Biraz da otomobillerden bahsedersek… Mercedes-Benz’i, daha önceden fazla lüks diye almayı düşünmeyen kişilerin bile aklına ve erişim alanına nasıl soktunuz? Bu bir başarı elbet…
1997 yılında mevcut kompakt otomobil segmentinin tanıtılmasıyla Mercedes-Benz olarak, dünya çapında toplamda 6 milyondan fazla kompakt otomobil satışı gerçekleştirdik. Kompakt otomobillerin tanıtılmasıyla birlikte Mercedes-Benz markası hem gençleşti hem de dediğiniz gibi daha ulaşılabilir oldu. Kompakt otomobillerimizin başarısı için dört temel sebebin olduğunu düşünüyorum; çeşitlilik, sürüş konforu, yenilikçilik ve sofistike tasarım prensibimiz.”

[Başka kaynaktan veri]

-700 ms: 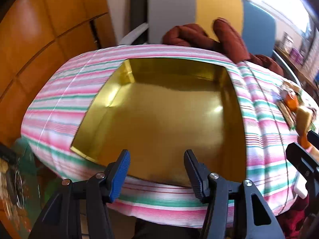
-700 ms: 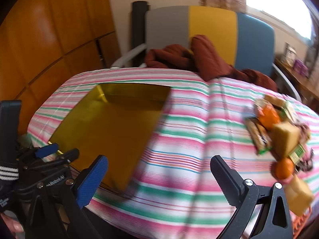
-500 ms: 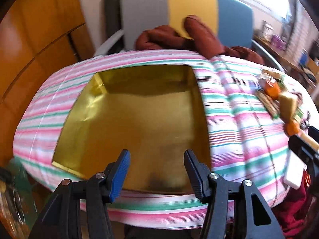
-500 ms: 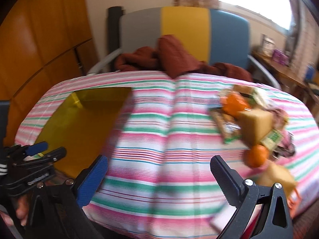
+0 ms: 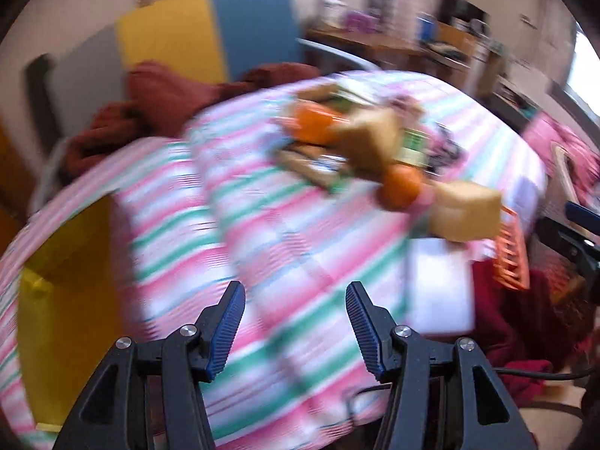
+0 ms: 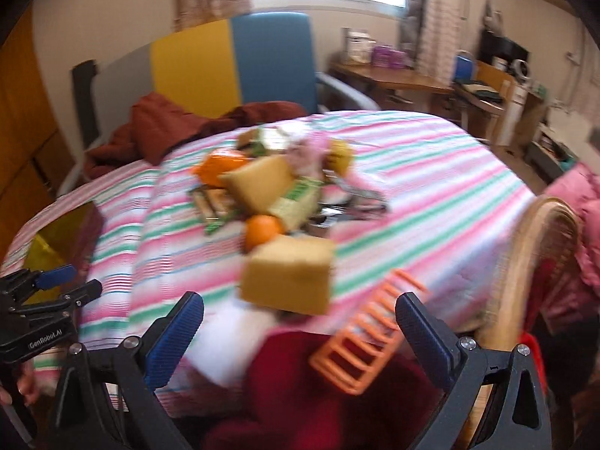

Örneğin Haziran ayında satışına başladığımız Yeni Mercedes-Benz A‑Serisi ile ilk defa MBUX — Mercedes-Benz Kullanıcı Deneyimi tanıtıldı. MBUX’in, Mercedes-Benz’in en genç modeli A‑Serisi’nde tanıtılmasının nedeni ise, genç ve yenilikçi hedef kitlesine uyum sağlayacağının düşünülmesiydi.
Mercedes-Benz’in en heyecan verici yeni oyuncağı hangisi?
İlkbahar/Yaz 2019 sezonunda Zorlu PSM’de yer alan MBFWI alanında yeni C‑Serisi Cabriolet ve Coupé’yi sergiledik. Türkiye’de en fazla satılan model ailesi olan Mercedes-Benz C‑Serisi bu sene kapsamlı bir şekilde yenilenmesinin ardından Ağustos ayında bayilerimizdeki yerini aldı. Mercedes-Benz Fashion Week Istanbul’da da, premium orta sınıfın en fazla tercih edilen modeli olmayı hedefleyen yeni C‑Serisi’nin estetik dili, tasarım ortak paydasında moda tutkunlarıyla buluştu ve büyük ilgi uyandırdı.
Bunun dışında Kasım ayı itibariyle Türkiye’de EQ markası altında satışa sunulan tamamen elektrikli aracımız smart fortwo’nun satışına başladık. Bu akıllı şehir aracımızın tamamen elektrikli hali de biz ve müşteriler için oldukça heyecan verici oldu.
Marka son zamanlarda ne gibi inovasyonlara imza attı?
Daha önce de belirttiğim gibi Yeni Mercedes-Benz A‑Serisi’nde tanıtılan MBUX en yeni teknolojimiz diyebilirim. Bünyesinde barındırdığı yapay zekâ teknolojisiyle öğrenme özelliğine sahip olan MBUX kişiselleştirilebiliyor ve kendini kullanıcı davranışlarına uyarlıyor. Sistem bu yönüyle sürücü, yolcular ve otomobil arasında benzersiz bir bağ kuruyor.
Tekrar modaya dönersek, sizin modayla ilişkiniz hangi düzeyde? Takip eder misiniz? Erkek modasında özellikle Türk tasarımcılardan kimler dikkatinizi çekiyor?
Modaya ilgim Mercedes-Benz Fashion Week sponsorluğumuzla birlikte arttı, sezon trendlerinden daha fazla haberdar olmaya başladım. Bu sezon Mercedes-Benz olarak erkek koleksiyonlarını beğenerek takip ettiğimiz Brand Who’nun defilesini “Mercedes-Benz presents Brand Who” ismiyle sunduk. Brand Who’nun sokak modasını yansıtan koleksiyonlarını, Niyazi Erdoğan’ın yerel öğeleri günümüz trendleriyle yorumladığı tasarımlarını, Gökhan Yavaş’ın global stil anlayışını beğeniyorum.